Retrieve all lines below that have the string "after".

____

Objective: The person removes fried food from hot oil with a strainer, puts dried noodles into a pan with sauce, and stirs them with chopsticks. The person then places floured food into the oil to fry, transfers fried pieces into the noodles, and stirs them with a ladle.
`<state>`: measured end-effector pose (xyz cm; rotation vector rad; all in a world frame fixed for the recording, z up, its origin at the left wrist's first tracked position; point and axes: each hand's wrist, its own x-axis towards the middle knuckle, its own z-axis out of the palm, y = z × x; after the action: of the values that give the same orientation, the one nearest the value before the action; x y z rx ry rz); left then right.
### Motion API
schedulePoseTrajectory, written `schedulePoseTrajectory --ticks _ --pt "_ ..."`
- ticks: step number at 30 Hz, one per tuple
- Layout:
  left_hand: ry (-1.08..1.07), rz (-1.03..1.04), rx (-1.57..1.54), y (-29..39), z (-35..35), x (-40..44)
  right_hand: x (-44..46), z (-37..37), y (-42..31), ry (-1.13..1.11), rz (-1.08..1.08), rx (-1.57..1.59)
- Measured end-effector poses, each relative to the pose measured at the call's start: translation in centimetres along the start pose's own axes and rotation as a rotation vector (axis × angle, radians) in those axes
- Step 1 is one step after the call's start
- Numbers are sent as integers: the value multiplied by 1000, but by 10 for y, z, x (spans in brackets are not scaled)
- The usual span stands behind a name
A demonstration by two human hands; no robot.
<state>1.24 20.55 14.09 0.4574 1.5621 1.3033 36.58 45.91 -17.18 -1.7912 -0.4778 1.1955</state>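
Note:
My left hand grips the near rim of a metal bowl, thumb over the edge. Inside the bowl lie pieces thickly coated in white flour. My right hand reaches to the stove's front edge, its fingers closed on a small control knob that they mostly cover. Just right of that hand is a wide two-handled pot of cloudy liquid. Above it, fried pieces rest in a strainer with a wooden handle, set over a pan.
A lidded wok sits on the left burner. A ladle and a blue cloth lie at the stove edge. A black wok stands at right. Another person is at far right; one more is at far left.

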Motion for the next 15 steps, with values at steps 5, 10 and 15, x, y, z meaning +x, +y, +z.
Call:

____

§ **Exercise solution**:
`<state>`: measured end-effector pose (xyz cm; rotation vector rad; all in a world frame fixed for the recording, z up, its origin at the left wrist's first tracked position; point and axes: each hand's wrist, its own x-axis towards the middle knuckle, its own z-axis out of the palm, y = z × x; after the action: of the values that give the same orientation, the one nearest the value before the action; x y z rx ry rz); left then right.
- Step 1 is one step after the call's start

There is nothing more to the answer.